United States Court of Appeals, Fifth Circuit
May 5, 2023
No. 22-60286 (5th Cir. May. 5, 2023)

Opinion

22-60286

05-05-2023

United States of America, Plaintiff-Appellee, v. Samuel Wilson, III, Defendant-Appellant.


Appeal from the United States District Court for the Northern District of Mississippi USDC No. 1:19-CR-96-6

Before Higginbotham, Southwick, and Willett, Circuit Judges.

PER CURIAM [*]

A jury convicted Samuel Wilson, III, of conspiracy to possess with intent to distribute methamphetamine and marijuana, possession with intent to distribute marijuana, and possession of firearms by a felon. Wilson alleges the district court erred in not first qualifying a law enforcement witness as an expert before allowing him to testify about the meaning of slang words used in the conspirators' secretly recorded conversations. We find any error was harmless. Wilson also argues there was error in calculating his Guidelines range. No error occurred, and we AFFIRM.
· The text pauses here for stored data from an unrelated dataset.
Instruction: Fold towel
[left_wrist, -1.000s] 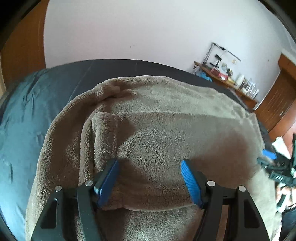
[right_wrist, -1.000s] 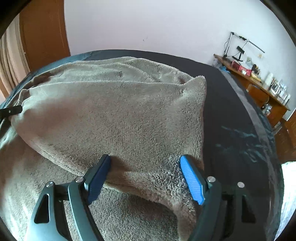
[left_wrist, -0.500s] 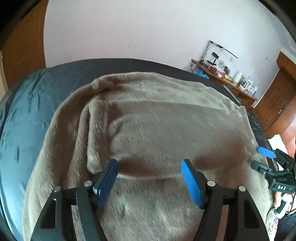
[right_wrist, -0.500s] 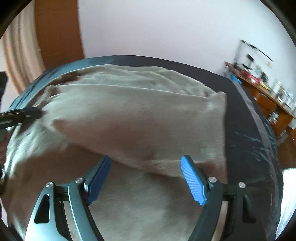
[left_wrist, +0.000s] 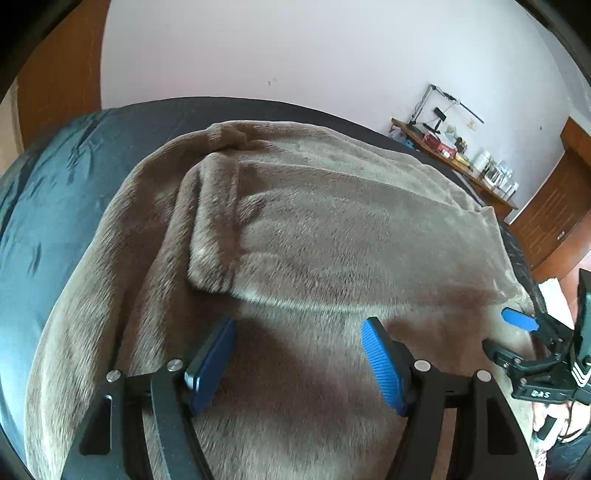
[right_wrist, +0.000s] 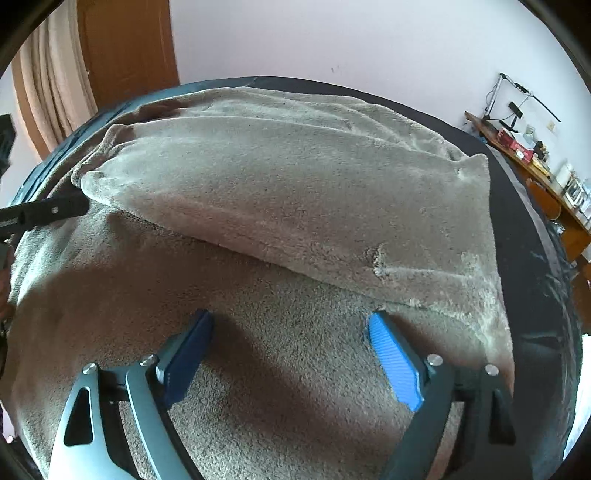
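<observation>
While the fluffy brown towel (right_wrist: 295, 206) lay folded on the bed (left_wrist: 55, 221), both tools were held wide above it, empty; the right tool (right_wrist: 291, 354) was opening.

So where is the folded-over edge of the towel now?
In both wrist views the folded edge runs across the towel on the dark bed cover, just beyond the open left gripper and right gripper.
</observation>
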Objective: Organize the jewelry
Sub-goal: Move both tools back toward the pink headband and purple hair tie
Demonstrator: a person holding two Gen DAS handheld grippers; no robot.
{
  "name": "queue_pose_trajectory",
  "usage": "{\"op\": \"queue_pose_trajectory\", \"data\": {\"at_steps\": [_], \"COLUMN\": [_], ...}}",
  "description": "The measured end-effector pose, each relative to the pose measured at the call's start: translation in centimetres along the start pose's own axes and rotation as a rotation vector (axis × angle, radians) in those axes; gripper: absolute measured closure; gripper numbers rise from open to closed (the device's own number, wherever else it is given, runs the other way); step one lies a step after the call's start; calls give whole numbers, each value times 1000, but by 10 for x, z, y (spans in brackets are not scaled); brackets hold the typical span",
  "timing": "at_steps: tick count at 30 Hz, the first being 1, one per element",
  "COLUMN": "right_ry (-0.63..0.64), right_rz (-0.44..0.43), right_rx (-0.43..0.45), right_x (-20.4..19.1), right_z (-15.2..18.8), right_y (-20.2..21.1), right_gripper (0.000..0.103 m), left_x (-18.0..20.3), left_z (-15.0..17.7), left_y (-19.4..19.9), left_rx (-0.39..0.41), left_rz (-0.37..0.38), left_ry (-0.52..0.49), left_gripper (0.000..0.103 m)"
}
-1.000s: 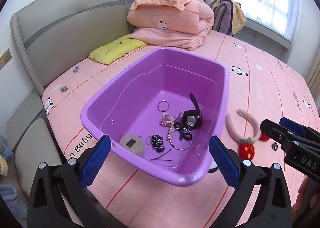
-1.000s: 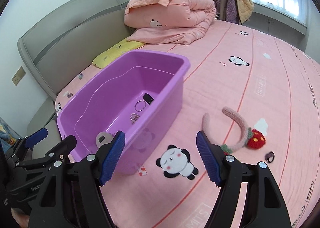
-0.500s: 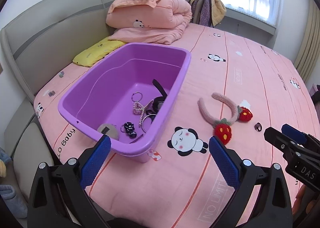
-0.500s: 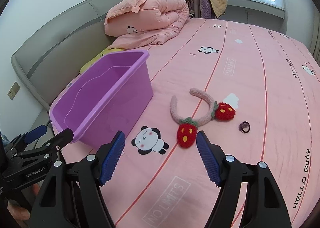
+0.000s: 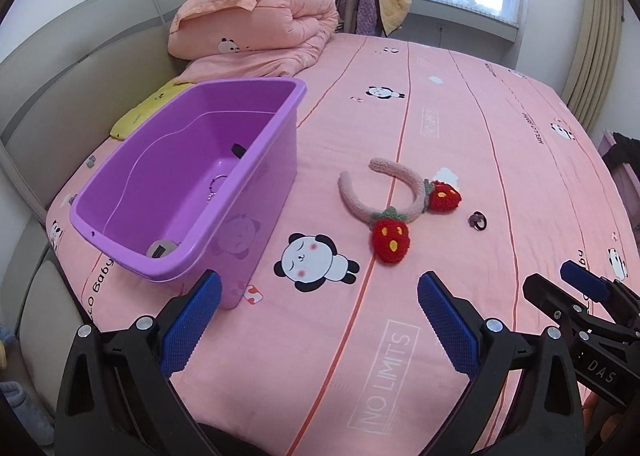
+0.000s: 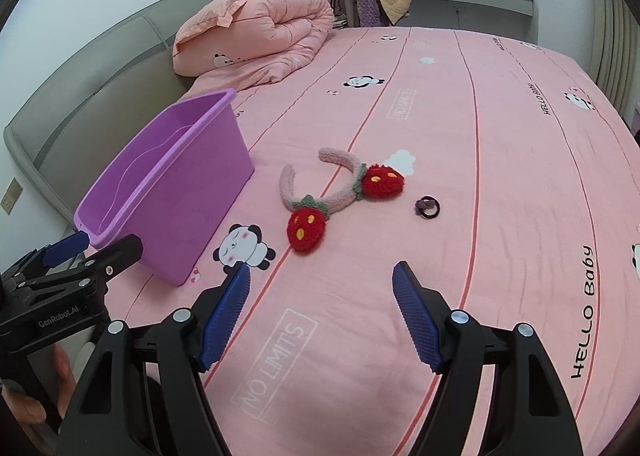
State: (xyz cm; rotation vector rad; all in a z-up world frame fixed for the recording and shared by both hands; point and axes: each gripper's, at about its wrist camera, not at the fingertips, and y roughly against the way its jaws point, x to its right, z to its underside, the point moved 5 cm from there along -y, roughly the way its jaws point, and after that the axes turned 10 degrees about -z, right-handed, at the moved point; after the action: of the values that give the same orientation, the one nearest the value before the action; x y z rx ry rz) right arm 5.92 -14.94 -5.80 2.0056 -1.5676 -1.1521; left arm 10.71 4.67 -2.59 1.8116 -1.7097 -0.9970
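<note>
Both grippers are held above the near edge of the bed (image 5: 460,143), angled down at the pink sheet. The left gripper (image 5: 318,320) is seen with its jaws spread wide and nothing between the blue pads (image 5: 192,330). The right gripper (image 6: 322,312) is likewise held wide open, with only bare sheet showing between its pads (image 6: 224,316).

A purple tub (image 5: 256,191) is set toward the headboard-side corner of the bed, on the left. Inside it, only a few small pieces are made out from the left wrist view: a ring on a short chain (image 5: 216,183), a dark strap end (image 5: 238,150) and a round beige item with a dark label (image 5: 160,250) near the closest corner. Beyond that the tub's contents are hidden by its wall.

Out on the sheet, a fuzzy pink headband (image 6: 340,191) with two red strawberries is laid just right of the tub, apart from it. A small dark hair tie (image 6: 427,207) is found just right of the headband, not touching it. A folded pink quilt (image 6: 256,35) is piled at the headboard end.
</note>
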Motion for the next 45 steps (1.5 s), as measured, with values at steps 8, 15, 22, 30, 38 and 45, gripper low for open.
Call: {"op": "queue_pose_trajectory", "data": {"at_steps": [8,15,22,30,38,45], "right_ry": [-70,-128,-140,-139,-155,-164], "right_rz": [39,77,102,109,115,120], "right_rx": [-4,-28,-60,-75,-93,-93], "right_x": [47,86,109,129,150,164], "right_z": [19,35,34,13,-4,-15], "right_y": [-1,-18,-48,-91,-135,-161], "right_gripper": [32,32,32,32,32,32], "left_x": [37,50,52,69,90,96], "left_z": [8,29,31,8,-15,-41], "left_y": [-19,-62,-102,-145,-192,-219], "left_rx": [-38,-147,-190,-185,-220,-211], "left_rz": [33,46,27,27,51,38], "left_ry": [-39,-29,-5,-12,0,24], "left_gripper": [6,6,6,6,6,6]}}
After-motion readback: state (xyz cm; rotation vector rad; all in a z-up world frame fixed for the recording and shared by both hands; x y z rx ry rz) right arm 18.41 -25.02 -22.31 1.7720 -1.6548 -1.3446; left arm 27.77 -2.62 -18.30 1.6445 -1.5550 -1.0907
FACTUAL AND PROCEDURAL BACKGROUND

Samuel Wilson, III, was charged by a superseding indictment with a multitude of crimes, including, as relevant here, conspiracy to possess with intent to distribute methamphetamine and marijuana, possession with intent to distribute marijuana, and possession of firearms by a convicted felon. Wilson pled not guilty and proceeded to trial.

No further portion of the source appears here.